[Records from a dataset]
+-------+

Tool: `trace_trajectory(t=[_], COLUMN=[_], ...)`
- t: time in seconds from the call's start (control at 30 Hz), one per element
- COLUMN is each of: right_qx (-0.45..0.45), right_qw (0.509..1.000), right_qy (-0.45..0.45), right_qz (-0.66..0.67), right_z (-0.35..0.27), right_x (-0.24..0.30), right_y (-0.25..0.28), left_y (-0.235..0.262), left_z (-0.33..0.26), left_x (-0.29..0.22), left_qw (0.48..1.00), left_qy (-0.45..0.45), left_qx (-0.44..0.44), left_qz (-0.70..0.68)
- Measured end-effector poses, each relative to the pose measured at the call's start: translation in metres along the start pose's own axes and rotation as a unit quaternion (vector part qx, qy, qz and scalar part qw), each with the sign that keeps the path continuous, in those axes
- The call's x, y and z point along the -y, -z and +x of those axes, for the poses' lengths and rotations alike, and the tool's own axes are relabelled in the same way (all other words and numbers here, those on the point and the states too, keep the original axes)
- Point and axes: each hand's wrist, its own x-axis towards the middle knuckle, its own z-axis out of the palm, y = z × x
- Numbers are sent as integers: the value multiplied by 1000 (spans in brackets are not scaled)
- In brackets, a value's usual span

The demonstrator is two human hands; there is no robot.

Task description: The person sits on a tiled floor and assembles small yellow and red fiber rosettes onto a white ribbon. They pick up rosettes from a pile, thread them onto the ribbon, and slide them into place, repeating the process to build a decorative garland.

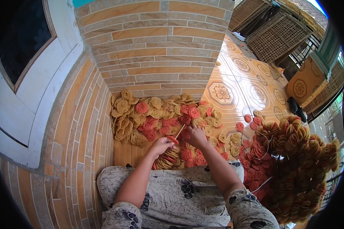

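My left hand (pixel 162 145) is closed in a pinch on a red coiled cracker (pixel 172 139), a round lacy disc of thin strands. A thin pale stick (pixel 180 131) slants up from this grip towards my right hand. Just below the left hand hangs or lies a packed row of tan and red crackers (pixel 167 158), edges showing. My right hand (pixel 197 136) is bent over red discs at the stick's right side, its fingertips seemingly closed on one; they are partly hidden. Beyond both hands spreads a heap of tan crackers (pixel 122 107) with red ones among them.
At my right stands a large mass of strung tan crackers (pixel 294 152), with loose red ones (pixel 252 164) and a white cord (pixel 262 184) beside it. A tiled wall (pixel 153 53) rises ahead and to the left. Woven racks (pixel 279 36) lean beyond the patterned floor (pixel 237 80).
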Motion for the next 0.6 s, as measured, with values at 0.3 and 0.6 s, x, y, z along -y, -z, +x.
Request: trace_trajectory(t=[0.3,0.6], right_qx=[-111,-33], right_qw=[914,837], right_qy=[-145,-149], right_qz=[361,525], right_z=[10,10], right_x=[-26,-26], right_y=[21,25], left_y=[-5,-5], left_z=[-5,-7], left_x=[-11,-13], left_qw=[999,1000], left_qy=[40,16], left_qx=[3,15], left_qz=[20,3])
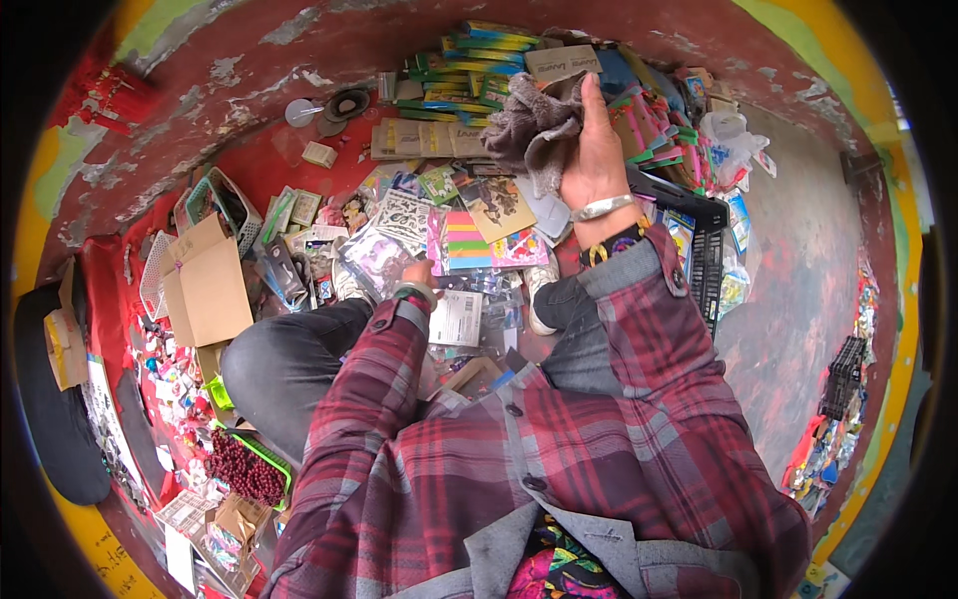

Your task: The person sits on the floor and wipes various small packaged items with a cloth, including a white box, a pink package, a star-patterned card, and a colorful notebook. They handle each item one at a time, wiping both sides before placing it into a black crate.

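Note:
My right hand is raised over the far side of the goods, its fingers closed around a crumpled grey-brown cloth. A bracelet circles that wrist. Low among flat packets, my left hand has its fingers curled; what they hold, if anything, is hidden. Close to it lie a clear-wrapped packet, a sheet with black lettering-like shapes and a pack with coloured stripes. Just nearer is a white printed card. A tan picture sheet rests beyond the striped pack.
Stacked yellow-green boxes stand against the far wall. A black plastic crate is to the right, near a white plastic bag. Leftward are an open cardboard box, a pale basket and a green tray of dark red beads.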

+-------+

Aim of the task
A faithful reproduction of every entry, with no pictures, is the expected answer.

Answer
Tool: `trace_trajectory(t=[_], COLUMN=[_], ...)`
- t: time in seconds from the call's start (control at 30 Hz), one per element
- COLUMN is each of: right_qx (-0.45..0.45), right_qw (0.509..1.000), right_qy (-0.45..0.45), right_qz (-0.66..0.67), right_z (-0.35..0.27), right_x (-0.24..0.30), right_y (-0.25..0.28), left_y (-0.235..0.262), left_z (-0.33..0.26), left_x (-0.29..0.22), left_qw (0.48..1.00), left_qy (-0.45..0.45), left_qx (-0.44..0.44), left_qz (-0.70..0.68)
- Measured end-effector poses, each relative to the pose measured at the call's start: translation in metres along the start pose's own axes and rotation as a unit quaternion (vector part qx, qy, qz and scalar part qw), each with the sign that keeps the path continuous, in those axes
- The call's x, y and z point along the -y, -z and +x of those axes, for the poses' lengths and rotations alike, and the tool's own axes are relabelled in the same way (all other words and numbers here, those on the point and the states too, keep the original axes)
- Point and axes: each hand's wrist, its own x-axis towards the middle knuckle, its own z-axis out of the palm, y = z × x
- Numbers are sent as integers: the value multiplied by 1000 (spans in brackets are not scaled)
- In brackets, a value's usual span

The demonstrator is two human hands; there is no robot.

Task description: The person sits on a tiled floor and assembles small yellow and red fiber rosettes onto a white ribbon. They pick up rosettes from a pile, thread them onto the ribbon, and slide them into place, repeating the process to build a decorative garland.


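My left hand (pixel 162 145) is closed in a pinch on a red coiled cracker (pixel 172 139), a round lacy disc of thin strands. A thin pale stick (pixel 180 131) slants up from this grip towards my right hand. Just below the left hand hangs or lies a packed row of tan and red crackers (pixel 167 158), edges showing. My right hand (pixel 197 136) is bent over red discs at the stick's right side, its fingertips seemingly closed on one; they are partly hidden. Beyond both hands spreads a heap of tan crackers (pixel 122 107) with red ones among them.
At my right stands a large mass of strung tan crackers (pixel 294 152), with loose red ones (pixel 252 164) and a white cord (pixel 262 184) beside it. A tiled wall (pixel 153 53) rises ahead and to the left. Woven racks (pixel 279 36) lean beyond the patterned floor (pixel 237 80).
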Motion for the next 0.6 s, as measured, with values at 0.3 and 0.6 s, x, y, z along -y, -z, +x.
Request: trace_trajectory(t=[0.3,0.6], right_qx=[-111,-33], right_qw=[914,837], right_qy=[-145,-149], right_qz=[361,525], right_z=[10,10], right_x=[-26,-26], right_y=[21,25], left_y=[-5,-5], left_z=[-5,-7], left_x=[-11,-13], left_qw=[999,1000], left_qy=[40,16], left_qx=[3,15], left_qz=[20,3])

Your task: The person sits on the floor and wipes various small packaged items with a cloth, including a white box, a pink package, a star-patterned card, and a colorful notebook. They handle each item one at a time, wiping both sides before placing it into a black crate.

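Note:
My right hand is raised over the far side of the goods, its fingers closed around a crumpled grey-brown cloth. A bracelet circles that wrist. Low among flat packets, my left hand has its fingers curled; what they hold, if anything, is hidden. Close to it lie a clear-wrapped packet, a sheet with black lettering-like shapes and a pack with coloured stripes. Just nearer is a white printed card. A tan picture sheet rests beyond the striped pack.
Stacked yellow-green boxes stand against the far wall. A black plastic crate is to the right, near a white plastic bag. Leftward are an open cardboard box, a pale basket and a green tray of dark red beads.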

That completes the answer to this exercise.